A Organização Mundial da Saúde (OMS) e a International Association for Suicide Prevention (Iaps) instituíram 10 de setembro como o Dia Mundial para Prevenção do Suicídio. Na última quarta-feira (10/9), a OMS divulgou dados do primeiro Relatório Global para Prevenção do Suicídio, revelando que mais de 800 mil pessoas dão fim à própria vida todos os anos no mundo. Ainda de acordo com a OMS, o suicídio é um grande problema de saúde pública e cerca de 75% dos casos ocorrem em países de baixa e média renda. O Brasil é o oitavo país, nas Américas, em número de suicídios. “Tem havido um crescimento expressivo do suicídio no mundo inteiro. No Brasil, a taxa é alarmante porque não se falava abertamente nisso, mas se sabia do problema”, afirmou o pesquisador da Escola Nacional de Saúde Pùblica (Ensp/Fiocruz) Paulo Amarante. “O mito de que o Brasil é um país alegre não é real. Na verdade, o que está acontecendo é um processo muito grande de individualismo, de disputa, de competitividade e tudo tem a ver, estruturalmente, com as ideias de suicídio. As pessoas se sentem sós em cidades grandes”, ressaltou.
Relatório Global para Prevenção do Suicídio
O relatório aponta que o envenenamento, o enforcamento e o uso de armas de fogo são os métodos mais comuns de suicídio global. “Limitar o acesso a estes meios podem ajudar a evitar que pessoas morram por suicídio. Outra chave para a redução das mortes é um compromisso dos governos nacionais para a criação e implementação de um plano de ação coordenado. Atualmente, apenas 28 países são conhecidos por ter estratégias nacionais de prevenção do suicídio”, diz o alerta da OMS.

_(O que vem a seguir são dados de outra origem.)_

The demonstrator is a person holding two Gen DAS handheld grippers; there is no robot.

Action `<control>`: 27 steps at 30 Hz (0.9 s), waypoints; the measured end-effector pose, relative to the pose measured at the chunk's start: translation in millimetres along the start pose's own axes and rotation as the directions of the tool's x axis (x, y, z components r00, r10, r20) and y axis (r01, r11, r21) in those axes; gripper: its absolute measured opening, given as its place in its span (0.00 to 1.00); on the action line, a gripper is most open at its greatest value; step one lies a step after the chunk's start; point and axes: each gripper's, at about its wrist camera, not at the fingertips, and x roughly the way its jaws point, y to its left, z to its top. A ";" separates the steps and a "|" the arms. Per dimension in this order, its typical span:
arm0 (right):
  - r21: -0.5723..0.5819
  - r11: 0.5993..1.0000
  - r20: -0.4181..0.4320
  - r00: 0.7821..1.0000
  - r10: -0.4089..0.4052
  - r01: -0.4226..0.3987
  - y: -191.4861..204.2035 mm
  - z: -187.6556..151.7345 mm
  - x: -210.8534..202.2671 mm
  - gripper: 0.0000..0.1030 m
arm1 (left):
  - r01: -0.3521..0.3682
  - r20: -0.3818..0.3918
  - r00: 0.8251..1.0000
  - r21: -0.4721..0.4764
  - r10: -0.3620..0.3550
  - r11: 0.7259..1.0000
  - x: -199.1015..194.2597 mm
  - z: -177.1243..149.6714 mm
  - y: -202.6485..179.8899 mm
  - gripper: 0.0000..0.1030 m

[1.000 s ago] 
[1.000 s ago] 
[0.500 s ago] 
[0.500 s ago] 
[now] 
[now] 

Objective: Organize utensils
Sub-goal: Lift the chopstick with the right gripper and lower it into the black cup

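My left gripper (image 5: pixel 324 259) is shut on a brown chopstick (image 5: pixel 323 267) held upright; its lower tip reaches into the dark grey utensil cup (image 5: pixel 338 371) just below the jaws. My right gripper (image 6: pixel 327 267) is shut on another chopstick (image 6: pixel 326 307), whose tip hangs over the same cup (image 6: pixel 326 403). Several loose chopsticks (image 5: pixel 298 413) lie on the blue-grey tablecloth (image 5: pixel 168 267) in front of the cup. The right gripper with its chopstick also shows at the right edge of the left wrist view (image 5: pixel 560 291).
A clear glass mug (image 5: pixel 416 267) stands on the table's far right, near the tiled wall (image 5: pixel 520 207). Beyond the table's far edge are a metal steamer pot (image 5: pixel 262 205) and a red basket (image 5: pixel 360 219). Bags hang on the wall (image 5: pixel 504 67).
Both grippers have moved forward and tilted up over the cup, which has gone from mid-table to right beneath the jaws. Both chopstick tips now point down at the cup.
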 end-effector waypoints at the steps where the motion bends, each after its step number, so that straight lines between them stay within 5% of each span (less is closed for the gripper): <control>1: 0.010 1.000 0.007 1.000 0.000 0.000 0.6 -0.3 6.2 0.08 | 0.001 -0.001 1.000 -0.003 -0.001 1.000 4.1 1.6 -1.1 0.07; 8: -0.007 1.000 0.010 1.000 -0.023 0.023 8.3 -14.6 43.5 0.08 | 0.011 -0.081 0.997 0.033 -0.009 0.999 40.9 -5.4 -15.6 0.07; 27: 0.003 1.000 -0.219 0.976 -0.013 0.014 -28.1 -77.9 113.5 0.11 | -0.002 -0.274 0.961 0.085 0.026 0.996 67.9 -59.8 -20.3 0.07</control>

O levantamento diz ainda que a cada 40 segundos uma pessoa comete suicídio e o tabu em torno deste tipo de morte impede que famílias e governos abordem a questão abertamente e de forma eficaz. A mortalidade de pessoas com idade entre 70 anos ou mais é maior, de acordo com a pesquisa.
Perfil do suicídio de idosos no Brasil
Com o objetivo de compreender a magnitude e a significância do suicídio na população brasileira acima de 60 anos, pesquisadores do Centro Latino-Americano de Estudos de Violência e Saúde Jorge Carelli (Claves/Ensp), em parceria com pesquisadores de programas de pós-graduação e serviços de saúde de diversos estados brasileiros, desenvolveram a pesquisa É possível prevenir a antecipação do fim? Suicídio de idosos no Brasil e possibilidades de atuação do setor saúde.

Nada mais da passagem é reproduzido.